Lawfare editor explains why Ivanka’s defense of inauguration fraud isn’t really a defense at all
Ivanka and Donald Trump (NASA)

Lawfare editor Susan Hennessey explained in a Twitter thread that Ivanka Trump's assessment of the inauguration funding scandal isn't exactly correct.


Ms. Trump was deposed this week in an ongoing investigation into Donald Trump's possible misuse of funds in the inauguration. The D.C. attorney general believes the committee and the Trump Organization "abused more than $1 million raised by nonprofits" to hold events at the Trump hotel in 2017.

Thursday morning, Ms. Trump tweeted a copy of an email where she claimed that she told groups that they should get "a fair market rate," urging a group to "call and negotiate."

Hennessey explained that the email wasn't exactly a defense for the crimes being investigated by the attorney general.

"The crux of the corruption in question is why a hotel owned by the incoming president determined that the 'fair market rate' to stay there during his inauguration was so much higher than comparable hotels in DC," she tweeted.

She joked that perhaps the Trump hotel towels are just extra fluffy.

"Or maybe the president's family decided that the market would be willing to pay a little extra for the privilege of putting money directly into his pockets and reaping the rewards," said Hennessey.

According to a 2018 report, Ivanka Trump was the Trump Organization official who negotiated the price for the venue. There was another email from one of the inaugural planners, who wished to “express my concern” that the hotel was overcharging for its event spaces, worrying of what would happen “when this is audited.”

The fact that the Trump Inauguration Committee, the Trump Organization and the Trump Hotels were all doing business with each other was enough to pose serious ethical questions among those concerned about the emoluments clause in the Constitution and possible misuse of funds.

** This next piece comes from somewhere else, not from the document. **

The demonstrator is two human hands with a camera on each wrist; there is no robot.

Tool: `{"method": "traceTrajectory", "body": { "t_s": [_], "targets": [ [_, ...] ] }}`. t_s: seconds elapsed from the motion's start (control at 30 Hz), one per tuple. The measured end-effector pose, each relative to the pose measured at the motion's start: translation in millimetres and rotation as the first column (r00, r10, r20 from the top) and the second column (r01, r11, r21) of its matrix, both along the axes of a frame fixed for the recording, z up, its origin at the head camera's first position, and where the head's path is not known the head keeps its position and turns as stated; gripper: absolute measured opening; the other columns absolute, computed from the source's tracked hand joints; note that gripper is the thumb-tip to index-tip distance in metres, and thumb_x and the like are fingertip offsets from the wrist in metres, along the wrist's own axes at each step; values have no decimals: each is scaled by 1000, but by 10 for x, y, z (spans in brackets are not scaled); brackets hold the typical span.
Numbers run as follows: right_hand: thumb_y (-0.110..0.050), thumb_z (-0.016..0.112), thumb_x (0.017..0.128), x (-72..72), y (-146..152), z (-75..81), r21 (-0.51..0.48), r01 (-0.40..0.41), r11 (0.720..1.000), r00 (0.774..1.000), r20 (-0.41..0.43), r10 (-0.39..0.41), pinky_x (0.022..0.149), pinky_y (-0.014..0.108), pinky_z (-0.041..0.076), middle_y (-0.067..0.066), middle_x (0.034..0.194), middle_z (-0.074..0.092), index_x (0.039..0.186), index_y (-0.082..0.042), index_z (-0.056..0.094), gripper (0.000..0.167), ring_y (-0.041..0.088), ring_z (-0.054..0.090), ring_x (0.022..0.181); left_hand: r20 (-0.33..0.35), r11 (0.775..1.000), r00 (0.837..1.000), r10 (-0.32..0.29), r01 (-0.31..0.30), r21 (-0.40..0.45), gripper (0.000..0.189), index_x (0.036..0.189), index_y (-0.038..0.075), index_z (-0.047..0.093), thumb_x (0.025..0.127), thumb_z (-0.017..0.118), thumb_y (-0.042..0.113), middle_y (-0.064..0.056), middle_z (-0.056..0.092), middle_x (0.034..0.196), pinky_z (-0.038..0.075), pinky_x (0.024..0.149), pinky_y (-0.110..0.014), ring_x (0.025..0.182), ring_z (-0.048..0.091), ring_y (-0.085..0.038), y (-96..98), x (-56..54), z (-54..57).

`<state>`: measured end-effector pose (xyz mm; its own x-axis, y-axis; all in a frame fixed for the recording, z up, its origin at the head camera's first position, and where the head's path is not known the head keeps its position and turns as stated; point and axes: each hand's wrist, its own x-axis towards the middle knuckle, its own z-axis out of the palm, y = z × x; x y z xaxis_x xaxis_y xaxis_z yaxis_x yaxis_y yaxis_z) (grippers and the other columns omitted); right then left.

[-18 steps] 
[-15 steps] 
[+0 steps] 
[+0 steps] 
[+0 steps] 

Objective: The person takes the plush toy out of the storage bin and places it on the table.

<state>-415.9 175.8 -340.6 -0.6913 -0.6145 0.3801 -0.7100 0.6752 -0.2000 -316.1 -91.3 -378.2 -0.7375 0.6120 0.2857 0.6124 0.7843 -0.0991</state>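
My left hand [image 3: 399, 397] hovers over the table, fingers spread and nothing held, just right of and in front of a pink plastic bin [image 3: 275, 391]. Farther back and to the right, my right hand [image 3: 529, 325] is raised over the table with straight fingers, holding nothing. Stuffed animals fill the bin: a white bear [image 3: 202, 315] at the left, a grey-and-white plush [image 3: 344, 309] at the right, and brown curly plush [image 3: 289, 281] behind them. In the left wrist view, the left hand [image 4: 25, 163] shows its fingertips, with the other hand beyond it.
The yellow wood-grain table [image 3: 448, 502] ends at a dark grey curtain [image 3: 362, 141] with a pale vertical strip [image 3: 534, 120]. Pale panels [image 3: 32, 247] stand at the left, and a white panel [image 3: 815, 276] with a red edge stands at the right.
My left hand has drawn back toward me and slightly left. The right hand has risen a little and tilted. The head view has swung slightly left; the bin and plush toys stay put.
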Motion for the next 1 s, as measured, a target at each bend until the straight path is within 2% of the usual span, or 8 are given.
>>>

Manhattan Federal Prosecutors are also investigating. In Feb. 2019, they subpoenaed documents asking for details about how the committee raised and spent the money, CNBC reported.

In January of this year, one of the inaugural committee's major donors, Imaad Zuberi, was charged with "obstructing a federal investigation," for his refusal to turn over information about unlawful contributions to political committees by a foreign national, something that is prohibited under campaign finance laws.

After Trump is out of office on Jan. 20, 2021, the federal and D.C. "state" investigations are expected to continue, though President Donald Trump is pondering issuing a blanket pardon for his children, and son-in-law Jared Kushner.